[Start of Attachment]

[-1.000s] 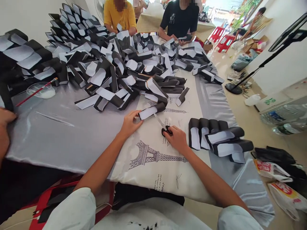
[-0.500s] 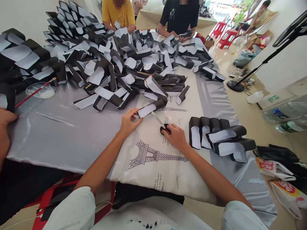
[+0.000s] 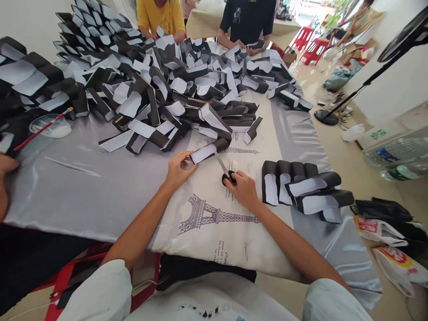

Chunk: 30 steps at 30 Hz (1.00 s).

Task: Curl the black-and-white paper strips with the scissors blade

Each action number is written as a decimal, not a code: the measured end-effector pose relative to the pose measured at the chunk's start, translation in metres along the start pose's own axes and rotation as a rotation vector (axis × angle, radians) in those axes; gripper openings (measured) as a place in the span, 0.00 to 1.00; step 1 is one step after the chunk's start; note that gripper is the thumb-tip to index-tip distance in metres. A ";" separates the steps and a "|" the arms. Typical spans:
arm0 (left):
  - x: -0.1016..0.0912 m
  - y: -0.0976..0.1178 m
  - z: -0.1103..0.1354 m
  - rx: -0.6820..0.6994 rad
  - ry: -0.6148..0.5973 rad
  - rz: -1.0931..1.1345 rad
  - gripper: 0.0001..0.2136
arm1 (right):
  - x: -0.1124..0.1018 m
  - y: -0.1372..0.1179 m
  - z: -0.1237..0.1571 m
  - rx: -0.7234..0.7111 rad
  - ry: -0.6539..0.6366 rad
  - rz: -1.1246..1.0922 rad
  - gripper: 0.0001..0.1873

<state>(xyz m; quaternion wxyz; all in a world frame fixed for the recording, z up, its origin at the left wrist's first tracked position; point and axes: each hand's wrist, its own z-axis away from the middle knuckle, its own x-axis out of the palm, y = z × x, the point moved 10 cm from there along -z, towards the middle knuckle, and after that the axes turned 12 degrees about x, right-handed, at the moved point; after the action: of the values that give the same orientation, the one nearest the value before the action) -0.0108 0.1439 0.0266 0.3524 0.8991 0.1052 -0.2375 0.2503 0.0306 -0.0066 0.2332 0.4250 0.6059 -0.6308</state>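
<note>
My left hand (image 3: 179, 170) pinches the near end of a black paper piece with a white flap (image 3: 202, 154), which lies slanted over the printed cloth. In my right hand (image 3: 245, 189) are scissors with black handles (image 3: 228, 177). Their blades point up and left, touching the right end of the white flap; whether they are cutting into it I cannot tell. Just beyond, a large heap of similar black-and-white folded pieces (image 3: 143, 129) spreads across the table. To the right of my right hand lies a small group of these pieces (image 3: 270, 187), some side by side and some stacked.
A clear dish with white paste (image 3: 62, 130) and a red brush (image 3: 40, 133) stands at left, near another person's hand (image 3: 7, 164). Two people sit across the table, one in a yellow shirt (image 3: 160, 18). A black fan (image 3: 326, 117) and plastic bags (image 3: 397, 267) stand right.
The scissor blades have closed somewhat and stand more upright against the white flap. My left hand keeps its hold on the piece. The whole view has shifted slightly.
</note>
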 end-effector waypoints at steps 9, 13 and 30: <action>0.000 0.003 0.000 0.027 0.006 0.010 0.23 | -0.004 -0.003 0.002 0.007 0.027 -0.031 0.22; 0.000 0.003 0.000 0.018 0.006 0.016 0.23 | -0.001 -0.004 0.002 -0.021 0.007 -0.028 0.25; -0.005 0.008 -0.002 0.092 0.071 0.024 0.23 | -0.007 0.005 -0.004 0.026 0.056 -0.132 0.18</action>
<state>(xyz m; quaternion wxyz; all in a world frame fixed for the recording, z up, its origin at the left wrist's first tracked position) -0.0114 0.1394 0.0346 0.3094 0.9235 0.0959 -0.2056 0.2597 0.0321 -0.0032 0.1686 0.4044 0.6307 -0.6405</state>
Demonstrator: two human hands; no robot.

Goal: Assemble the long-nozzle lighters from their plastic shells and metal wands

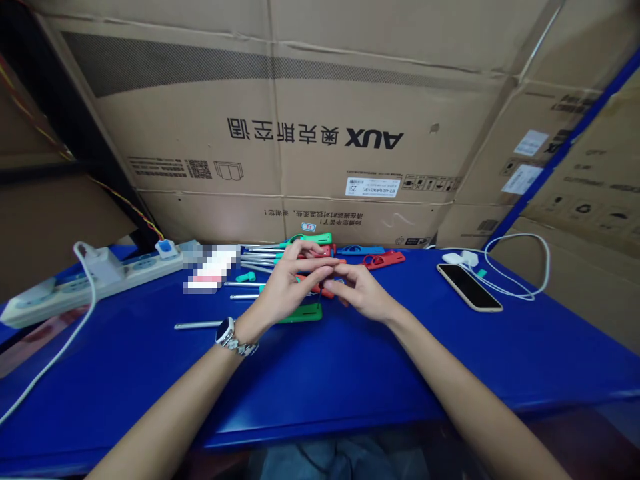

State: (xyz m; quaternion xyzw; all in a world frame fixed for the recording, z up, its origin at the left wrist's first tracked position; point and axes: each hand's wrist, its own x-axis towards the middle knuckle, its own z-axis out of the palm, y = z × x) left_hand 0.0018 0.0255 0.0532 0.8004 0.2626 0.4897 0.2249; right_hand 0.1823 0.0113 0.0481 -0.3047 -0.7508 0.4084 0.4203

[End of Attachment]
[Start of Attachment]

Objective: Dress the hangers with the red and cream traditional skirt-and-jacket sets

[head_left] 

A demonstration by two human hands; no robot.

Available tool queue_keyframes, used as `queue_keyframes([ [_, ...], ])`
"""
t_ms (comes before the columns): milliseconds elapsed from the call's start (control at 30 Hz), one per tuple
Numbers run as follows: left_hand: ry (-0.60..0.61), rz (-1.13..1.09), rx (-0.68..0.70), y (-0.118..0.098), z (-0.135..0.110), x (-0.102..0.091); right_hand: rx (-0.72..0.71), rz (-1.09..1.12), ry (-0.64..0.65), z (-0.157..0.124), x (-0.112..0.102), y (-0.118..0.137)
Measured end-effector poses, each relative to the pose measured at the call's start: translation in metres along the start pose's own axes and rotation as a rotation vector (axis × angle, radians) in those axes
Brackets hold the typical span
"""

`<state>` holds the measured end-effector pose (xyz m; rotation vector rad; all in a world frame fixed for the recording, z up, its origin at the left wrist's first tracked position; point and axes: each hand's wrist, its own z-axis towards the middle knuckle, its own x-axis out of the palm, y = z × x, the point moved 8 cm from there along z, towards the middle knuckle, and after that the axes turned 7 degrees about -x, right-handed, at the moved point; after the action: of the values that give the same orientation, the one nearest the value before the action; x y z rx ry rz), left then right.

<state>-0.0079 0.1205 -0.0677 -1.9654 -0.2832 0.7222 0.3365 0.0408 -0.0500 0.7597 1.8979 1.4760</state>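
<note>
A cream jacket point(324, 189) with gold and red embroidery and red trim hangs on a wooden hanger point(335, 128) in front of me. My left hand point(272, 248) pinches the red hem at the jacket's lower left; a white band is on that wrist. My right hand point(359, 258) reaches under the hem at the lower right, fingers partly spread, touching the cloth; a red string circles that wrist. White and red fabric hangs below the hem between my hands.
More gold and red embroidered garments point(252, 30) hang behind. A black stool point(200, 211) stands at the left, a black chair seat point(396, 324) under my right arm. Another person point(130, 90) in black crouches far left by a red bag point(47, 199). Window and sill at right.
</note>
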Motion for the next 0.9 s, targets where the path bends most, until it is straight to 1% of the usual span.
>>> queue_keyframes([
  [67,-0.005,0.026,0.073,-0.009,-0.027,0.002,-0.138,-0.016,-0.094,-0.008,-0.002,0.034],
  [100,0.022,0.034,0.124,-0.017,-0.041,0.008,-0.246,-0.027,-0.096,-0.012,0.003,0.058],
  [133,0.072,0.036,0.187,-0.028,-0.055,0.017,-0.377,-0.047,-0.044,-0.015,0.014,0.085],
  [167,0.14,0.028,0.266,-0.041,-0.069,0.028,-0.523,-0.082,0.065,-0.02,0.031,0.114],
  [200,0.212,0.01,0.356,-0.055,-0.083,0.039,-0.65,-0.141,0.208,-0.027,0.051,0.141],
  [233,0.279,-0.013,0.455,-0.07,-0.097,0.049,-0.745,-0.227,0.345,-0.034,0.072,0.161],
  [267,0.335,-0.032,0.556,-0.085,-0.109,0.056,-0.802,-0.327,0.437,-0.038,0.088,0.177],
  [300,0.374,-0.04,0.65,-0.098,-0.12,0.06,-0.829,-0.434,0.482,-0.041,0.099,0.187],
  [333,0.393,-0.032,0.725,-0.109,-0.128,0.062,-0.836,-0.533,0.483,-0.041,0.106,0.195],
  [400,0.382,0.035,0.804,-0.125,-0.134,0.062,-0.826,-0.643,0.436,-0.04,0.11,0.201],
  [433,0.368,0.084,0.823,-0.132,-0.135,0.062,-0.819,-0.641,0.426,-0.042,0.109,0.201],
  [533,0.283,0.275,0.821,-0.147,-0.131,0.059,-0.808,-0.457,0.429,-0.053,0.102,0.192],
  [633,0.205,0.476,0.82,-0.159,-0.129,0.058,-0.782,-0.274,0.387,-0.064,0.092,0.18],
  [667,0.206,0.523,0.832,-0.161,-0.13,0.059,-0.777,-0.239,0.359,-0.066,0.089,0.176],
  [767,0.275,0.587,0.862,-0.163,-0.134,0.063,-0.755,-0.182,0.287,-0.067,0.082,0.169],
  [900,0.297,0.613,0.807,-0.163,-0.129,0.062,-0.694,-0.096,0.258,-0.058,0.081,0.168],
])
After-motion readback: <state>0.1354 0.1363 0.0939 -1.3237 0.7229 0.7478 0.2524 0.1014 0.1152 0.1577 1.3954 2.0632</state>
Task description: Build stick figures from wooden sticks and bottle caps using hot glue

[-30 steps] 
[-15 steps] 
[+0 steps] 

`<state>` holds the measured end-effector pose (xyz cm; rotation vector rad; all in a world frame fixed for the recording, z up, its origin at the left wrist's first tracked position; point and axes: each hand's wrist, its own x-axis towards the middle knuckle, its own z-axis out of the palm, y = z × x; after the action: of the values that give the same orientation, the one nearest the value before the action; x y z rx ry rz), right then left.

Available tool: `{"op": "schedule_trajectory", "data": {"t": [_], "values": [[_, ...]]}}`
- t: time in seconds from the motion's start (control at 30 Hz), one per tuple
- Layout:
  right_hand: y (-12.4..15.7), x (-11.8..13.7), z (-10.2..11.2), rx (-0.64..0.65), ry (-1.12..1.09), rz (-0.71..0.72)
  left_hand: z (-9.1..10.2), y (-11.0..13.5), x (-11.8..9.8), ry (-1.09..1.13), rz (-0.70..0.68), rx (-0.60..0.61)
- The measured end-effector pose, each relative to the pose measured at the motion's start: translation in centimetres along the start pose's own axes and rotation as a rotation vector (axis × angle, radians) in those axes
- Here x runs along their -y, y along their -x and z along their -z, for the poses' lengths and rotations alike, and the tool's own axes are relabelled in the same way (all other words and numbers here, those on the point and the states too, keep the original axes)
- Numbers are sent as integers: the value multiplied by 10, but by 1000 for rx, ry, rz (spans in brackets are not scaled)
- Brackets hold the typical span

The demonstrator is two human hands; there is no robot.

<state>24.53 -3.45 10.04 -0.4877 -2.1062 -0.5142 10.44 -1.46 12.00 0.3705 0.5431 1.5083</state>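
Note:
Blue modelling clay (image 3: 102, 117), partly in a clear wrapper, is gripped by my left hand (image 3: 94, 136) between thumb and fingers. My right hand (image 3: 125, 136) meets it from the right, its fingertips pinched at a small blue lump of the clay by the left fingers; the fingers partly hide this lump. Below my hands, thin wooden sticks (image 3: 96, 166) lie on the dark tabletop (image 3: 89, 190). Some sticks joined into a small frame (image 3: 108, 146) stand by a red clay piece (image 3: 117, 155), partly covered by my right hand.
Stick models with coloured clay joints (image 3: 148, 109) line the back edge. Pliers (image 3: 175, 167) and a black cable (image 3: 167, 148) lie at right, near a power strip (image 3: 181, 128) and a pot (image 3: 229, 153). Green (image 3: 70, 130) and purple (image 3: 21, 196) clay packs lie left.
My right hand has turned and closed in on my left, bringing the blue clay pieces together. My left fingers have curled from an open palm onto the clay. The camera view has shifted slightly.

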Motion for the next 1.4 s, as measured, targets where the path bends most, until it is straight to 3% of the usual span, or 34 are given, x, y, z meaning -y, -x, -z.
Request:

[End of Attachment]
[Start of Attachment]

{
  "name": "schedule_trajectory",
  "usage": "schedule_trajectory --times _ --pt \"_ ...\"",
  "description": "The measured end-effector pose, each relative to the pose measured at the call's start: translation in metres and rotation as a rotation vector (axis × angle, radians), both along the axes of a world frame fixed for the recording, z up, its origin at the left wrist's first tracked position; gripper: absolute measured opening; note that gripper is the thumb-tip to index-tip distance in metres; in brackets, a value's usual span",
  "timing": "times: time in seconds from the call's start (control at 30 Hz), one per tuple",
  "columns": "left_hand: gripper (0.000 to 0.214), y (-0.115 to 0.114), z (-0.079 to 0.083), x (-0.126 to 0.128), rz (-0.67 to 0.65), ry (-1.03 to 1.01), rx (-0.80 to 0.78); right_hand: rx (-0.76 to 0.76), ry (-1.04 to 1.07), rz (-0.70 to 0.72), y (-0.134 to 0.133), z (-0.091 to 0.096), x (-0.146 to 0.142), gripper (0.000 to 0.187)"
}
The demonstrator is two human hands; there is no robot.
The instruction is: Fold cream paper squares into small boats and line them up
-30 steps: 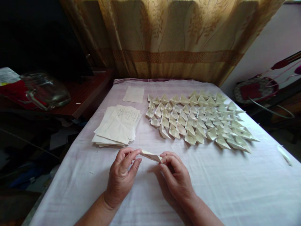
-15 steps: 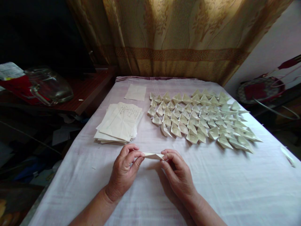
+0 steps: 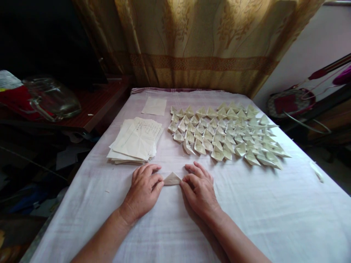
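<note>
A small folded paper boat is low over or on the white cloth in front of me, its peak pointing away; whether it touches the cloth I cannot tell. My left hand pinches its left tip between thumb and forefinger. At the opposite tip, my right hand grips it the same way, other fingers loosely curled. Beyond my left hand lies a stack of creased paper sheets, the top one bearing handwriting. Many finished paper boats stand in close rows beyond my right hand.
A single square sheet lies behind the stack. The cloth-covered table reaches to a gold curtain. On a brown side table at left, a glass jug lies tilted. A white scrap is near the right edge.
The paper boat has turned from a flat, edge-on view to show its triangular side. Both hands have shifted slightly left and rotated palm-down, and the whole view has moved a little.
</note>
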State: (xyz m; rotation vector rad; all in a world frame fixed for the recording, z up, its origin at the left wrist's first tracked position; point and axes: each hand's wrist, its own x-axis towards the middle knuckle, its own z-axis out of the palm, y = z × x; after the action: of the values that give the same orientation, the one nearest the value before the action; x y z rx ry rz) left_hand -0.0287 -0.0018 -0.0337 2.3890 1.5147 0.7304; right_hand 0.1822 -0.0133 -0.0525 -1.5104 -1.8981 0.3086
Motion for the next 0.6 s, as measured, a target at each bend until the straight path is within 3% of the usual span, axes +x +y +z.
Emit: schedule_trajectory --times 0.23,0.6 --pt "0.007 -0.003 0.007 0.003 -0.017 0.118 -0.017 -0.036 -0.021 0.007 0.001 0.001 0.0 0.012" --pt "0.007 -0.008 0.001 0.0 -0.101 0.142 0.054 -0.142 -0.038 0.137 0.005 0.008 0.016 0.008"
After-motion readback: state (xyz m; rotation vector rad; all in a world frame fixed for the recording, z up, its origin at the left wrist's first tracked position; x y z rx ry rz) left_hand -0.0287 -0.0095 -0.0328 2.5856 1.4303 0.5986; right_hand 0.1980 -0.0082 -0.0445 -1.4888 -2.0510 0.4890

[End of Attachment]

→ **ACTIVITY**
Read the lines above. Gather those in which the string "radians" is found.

→ **TASK OUTPUT**
Each action number is written as a decimal, not a code: the measured end-effector pose relative to the pose measured at the chunk's start, translation in metres along the start pose's own axes and rotation as a rotation vector (axis × angle, radians) in those axes; gripper openings (measured) as a place in the span, 0.00 to 1.00; step 1 is one step after the chunk's start; note that gripper is the thumb-tip to index-tip distance in metres. A ";" separates the steps and a "|" the arms. Typical spans:
Measured end-effector poses, each relative to the pose measured at the call's start: translation in metres along the start pose's own axes and rotation as a rotation vector (axis × angle, radians) in those axes
- The measured end-effector pose, each relative to the pose measured at the motion's start: translation in centimetres along the start pose's own axes and rotation as a rotation vector (axis × angle, radians) in those axes
  "description": "The measured end-effector pose, each relative to the pose measured at the call's start: translation in metres and rotation as a rotation vector (axis × angle, radians), both along the axes of a world frame fixed for the recording, z up, its origin at the left wrist's first tracked position; gripper: absolute measured opening; note that gripper is the thumb-tip to index-tip distance in metres; in brackets, a value's usual span",

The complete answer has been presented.